• PROBLEM DETAILS:
Could you print exactly the lines of the listing below, starting at the line that has "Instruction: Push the" and ending at the line that has "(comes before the", and only those lines?
DATA RECORDS below:
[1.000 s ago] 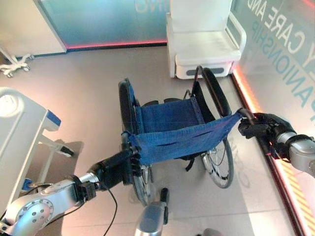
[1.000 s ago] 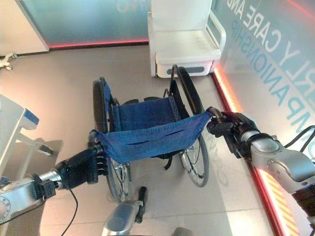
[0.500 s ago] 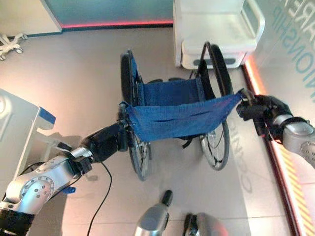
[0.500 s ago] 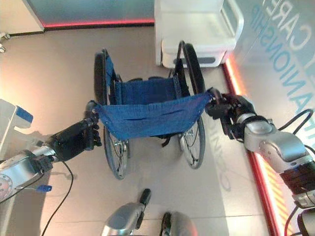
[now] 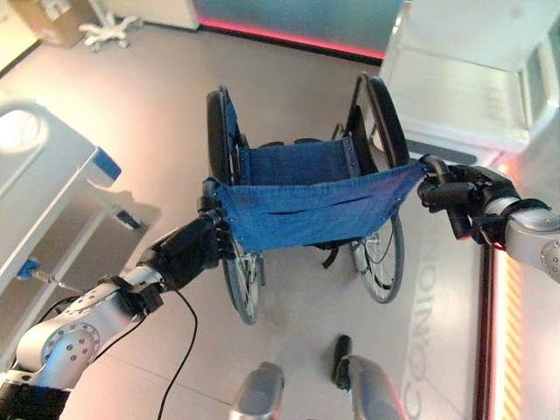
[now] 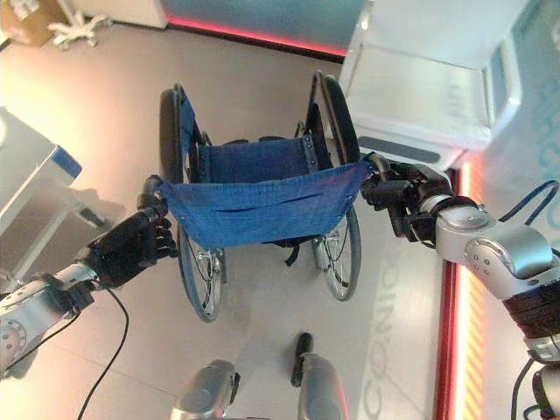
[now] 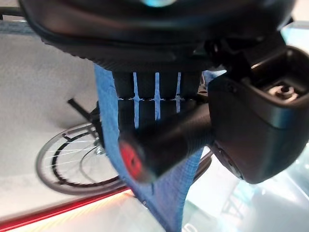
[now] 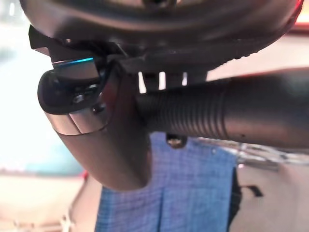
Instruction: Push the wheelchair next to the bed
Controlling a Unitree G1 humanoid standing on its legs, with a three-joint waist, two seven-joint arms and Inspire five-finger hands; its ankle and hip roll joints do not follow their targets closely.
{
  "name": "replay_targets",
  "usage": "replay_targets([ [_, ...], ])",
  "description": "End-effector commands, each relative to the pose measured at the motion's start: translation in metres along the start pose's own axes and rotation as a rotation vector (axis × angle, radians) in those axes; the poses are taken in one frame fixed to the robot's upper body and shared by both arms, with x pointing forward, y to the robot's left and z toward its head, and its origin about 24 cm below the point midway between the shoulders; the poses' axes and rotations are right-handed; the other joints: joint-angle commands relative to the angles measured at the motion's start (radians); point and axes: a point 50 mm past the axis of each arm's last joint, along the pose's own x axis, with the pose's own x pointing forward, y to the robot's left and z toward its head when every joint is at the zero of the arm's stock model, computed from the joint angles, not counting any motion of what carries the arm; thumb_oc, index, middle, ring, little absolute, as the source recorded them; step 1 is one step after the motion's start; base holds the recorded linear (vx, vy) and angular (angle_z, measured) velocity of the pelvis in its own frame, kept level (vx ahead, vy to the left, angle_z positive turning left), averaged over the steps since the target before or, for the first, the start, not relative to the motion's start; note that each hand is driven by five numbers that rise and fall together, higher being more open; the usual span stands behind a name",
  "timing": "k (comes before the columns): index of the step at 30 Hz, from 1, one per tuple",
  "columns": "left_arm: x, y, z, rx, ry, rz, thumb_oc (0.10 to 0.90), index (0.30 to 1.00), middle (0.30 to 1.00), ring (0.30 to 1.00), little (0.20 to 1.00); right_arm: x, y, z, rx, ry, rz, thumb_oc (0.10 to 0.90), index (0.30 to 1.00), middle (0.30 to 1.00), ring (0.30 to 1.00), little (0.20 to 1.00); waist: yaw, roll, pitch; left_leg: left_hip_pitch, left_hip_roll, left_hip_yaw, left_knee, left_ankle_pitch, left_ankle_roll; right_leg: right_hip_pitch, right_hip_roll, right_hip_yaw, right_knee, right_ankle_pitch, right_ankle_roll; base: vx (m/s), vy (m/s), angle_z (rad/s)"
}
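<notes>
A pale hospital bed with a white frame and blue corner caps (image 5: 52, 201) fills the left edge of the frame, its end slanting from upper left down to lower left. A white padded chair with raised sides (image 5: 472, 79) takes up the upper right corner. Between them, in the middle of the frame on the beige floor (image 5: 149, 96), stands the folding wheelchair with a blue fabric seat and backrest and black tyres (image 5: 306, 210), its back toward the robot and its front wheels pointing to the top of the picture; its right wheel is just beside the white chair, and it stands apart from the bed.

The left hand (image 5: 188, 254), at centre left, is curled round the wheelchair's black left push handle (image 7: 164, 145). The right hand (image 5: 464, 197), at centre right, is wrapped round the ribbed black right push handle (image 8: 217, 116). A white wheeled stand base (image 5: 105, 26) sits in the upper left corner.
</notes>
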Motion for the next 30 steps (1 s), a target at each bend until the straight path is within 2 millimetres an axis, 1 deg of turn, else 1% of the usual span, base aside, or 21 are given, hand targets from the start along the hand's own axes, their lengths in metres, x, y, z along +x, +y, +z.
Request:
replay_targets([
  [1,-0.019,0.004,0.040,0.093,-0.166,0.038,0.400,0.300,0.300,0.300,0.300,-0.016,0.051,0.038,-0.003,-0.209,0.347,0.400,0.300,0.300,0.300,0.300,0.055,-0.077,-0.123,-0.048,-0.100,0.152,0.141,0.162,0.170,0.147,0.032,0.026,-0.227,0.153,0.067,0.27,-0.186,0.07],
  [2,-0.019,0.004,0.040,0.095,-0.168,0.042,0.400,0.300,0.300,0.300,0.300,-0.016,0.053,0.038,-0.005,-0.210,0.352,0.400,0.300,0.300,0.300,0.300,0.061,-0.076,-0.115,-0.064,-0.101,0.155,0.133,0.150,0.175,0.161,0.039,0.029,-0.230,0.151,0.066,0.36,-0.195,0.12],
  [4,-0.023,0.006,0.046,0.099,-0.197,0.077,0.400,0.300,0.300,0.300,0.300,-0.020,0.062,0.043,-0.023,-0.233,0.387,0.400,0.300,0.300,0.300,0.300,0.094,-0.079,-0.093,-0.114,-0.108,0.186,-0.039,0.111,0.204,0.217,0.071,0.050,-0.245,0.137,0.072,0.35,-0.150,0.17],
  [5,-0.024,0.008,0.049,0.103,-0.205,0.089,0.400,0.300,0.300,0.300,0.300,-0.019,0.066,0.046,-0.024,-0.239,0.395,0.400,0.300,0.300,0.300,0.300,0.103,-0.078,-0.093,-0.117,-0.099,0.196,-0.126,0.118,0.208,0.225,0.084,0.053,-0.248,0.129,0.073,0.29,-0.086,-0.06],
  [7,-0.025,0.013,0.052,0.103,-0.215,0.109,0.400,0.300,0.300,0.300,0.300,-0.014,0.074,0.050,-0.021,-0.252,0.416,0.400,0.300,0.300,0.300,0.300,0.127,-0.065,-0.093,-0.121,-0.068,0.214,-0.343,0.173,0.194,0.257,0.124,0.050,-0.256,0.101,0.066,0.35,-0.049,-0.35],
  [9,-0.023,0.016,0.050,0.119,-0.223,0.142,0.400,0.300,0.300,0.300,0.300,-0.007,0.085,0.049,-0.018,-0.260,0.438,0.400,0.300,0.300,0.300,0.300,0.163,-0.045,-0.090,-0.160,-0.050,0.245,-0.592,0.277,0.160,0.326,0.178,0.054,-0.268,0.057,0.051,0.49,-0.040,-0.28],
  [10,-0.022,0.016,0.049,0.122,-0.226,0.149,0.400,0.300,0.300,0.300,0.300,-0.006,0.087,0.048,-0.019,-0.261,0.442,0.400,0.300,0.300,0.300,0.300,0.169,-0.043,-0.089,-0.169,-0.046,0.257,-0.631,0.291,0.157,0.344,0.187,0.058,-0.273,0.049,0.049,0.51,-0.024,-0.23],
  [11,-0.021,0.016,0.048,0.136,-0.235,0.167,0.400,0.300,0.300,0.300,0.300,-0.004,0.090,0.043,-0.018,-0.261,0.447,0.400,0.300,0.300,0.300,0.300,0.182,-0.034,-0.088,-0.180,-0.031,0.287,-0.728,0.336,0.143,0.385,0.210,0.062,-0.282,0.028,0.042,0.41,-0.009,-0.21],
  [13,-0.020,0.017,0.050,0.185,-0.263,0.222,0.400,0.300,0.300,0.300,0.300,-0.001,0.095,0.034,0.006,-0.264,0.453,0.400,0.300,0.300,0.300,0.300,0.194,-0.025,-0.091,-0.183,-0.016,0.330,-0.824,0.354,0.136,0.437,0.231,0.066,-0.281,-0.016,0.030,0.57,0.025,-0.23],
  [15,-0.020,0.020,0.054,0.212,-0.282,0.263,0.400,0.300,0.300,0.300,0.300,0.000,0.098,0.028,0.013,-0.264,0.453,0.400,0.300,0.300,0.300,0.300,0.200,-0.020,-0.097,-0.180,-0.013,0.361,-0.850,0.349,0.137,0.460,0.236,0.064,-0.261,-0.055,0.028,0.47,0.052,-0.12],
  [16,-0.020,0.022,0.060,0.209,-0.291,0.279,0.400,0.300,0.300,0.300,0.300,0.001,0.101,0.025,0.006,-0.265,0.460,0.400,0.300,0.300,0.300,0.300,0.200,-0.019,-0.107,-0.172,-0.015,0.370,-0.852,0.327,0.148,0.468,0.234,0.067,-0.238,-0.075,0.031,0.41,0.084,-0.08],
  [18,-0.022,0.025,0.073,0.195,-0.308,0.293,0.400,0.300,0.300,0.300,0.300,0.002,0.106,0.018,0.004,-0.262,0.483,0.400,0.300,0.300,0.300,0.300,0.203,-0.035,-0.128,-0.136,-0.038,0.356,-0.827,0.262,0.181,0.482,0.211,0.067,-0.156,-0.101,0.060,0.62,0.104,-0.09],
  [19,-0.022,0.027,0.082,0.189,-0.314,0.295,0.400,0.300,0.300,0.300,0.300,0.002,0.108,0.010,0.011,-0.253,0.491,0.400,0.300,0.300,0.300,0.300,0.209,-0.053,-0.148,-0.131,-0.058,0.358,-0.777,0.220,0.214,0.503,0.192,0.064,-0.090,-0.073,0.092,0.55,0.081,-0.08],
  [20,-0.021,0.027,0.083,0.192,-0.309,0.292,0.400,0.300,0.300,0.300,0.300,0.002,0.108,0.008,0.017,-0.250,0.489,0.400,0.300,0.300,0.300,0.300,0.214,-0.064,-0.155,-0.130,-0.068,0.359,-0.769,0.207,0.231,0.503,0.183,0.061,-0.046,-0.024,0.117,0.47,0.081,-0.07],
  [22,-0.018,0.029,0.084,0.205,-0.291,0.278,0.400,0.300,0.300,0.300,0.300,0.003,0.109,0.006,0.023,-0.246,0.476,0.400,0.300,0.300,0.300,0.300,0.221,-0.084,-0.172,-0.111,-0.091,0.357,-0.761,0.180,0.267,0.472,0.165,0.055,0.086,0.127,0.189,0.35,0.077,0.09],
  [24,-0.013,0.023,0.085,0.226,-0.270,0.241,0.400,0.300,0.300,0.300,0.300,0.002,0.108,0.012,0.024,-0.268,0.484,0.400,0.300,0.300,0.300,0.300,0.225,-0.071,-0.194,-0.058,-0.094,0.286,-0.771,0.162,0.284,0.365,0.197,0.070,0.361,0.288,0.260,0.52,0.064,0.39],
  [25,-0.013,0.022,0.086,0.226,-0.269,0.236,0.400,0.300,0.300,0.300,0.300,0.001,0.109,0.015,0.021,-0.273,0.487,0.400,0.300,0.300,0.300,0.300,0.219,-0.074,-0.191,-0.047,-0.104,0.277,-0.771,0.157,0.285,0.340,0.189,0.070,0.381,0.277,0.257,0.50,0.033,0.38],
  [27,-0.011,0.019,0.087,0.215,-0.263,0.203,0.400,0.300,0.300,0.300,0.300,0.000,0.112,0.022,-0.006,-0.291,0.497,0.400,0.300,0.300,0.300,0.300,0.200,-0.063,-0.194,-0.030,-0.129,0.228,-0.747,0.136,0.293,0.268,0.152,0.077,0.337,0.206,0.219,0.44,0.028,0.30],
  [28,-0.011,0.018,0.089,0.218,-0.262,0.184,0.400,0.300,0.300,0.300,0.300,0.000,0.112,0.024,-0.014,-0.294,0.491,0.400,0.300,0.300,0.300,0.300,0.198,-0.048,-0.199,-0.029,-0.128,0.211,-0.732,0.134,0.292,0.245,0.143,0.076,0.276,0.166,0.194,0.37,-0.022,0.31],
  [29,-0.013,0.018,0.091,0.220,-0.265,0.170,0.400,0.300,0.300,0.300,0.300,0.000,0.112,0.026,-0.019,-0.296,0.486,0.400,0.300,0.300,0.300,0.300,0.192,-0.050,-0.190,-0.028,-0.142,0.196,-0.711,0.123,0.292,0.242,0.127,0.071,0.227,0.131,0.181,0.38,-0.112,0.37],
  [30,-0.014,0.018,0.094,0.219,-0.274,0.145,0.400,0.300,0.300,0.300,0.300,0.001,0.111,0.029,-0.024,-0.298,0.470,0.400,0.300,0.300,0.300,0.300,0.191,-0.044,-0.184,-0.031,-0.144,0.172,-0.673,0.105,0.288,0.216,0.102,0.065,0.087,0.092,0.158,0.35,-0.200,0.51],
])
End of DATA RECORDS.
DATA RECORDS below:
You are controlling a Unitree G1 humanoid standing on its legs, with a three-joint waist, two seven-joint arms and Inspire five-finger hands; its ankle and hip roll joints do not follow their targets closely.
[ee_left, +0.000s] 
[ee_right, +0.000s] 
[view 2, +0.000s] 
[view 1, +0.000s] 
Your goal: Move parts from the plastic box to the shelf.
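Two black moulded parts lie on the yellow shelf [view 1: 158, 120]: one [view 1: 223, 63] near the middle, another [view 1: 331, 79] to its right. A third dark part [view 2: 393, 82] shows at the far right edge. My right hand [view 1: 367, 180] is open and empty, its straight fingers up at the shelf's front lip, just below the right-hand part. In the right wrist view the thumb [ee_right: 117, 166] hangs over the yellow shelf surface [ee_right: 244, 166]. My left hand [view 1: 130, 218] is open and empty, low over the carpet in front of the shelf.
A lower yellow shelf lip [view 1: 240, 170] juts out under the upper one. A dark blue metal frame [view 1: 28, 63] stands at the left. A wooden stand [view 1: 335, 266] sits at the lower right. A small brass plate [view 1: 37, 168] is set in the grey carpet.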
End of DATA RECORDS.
• WRITTEN SOLUTION:
Instruction: Push the wheelchair next to the bed
Controlling a Unitree G1 humanoid standing on its legs, with a three-joint waist, two seven-joint arms and Inspire five-finger hands; its ankle and hip roll joints do not follow their targets closely.
{
  "name": "replay_targets",
  "usage": "replay_targets([ [_, ...], ])",
  "description": "End-effector commands, each relative to the pose measured at the motion's start: translation in metres along the start pose's own axes and rotation as a rotation vector (axis × angle, radians) in those axes; the poses are taken in one frame fixed to the robot's upper body and shared by both arms, with x pointing forward, y to the robot's left and z toward its head, and its origin about 24 cm below the point midway between the shoulders; the poses' axes and rotations are right-handed; the other joints: joint-angle commands relative to the angles measured at the motion's start (radians); point and axes: a point 50 mm past the axis of each arm's last joint, along the pose's own x axis, with the pose's own x pointing forward, y to the robot's left and z toward its head when every joint is at the zero of the arm's stock model, computed from the joint angles, not counting any motion of what carries the arm; thumb_oc, index, middle, ring, little absolute, as the source recorded them; step 1 is one step after the motion's start; base holds the recorded linear (vx, vy) and angular (angle_z, measured) velocity of the pelvis in its own frame, kept level (vx ahead, vy to the left, angle_z positive turning left), averaged over the steps since the target before or, for the first, the start, not relative to the motion's start; note that each hand is driven by five numbers that rise and fall together, higher being more open; the usual span stands behind a name",
  "timing": "k (comes before the columns): index of the step at 30 Hz, from 1, one per tuple",

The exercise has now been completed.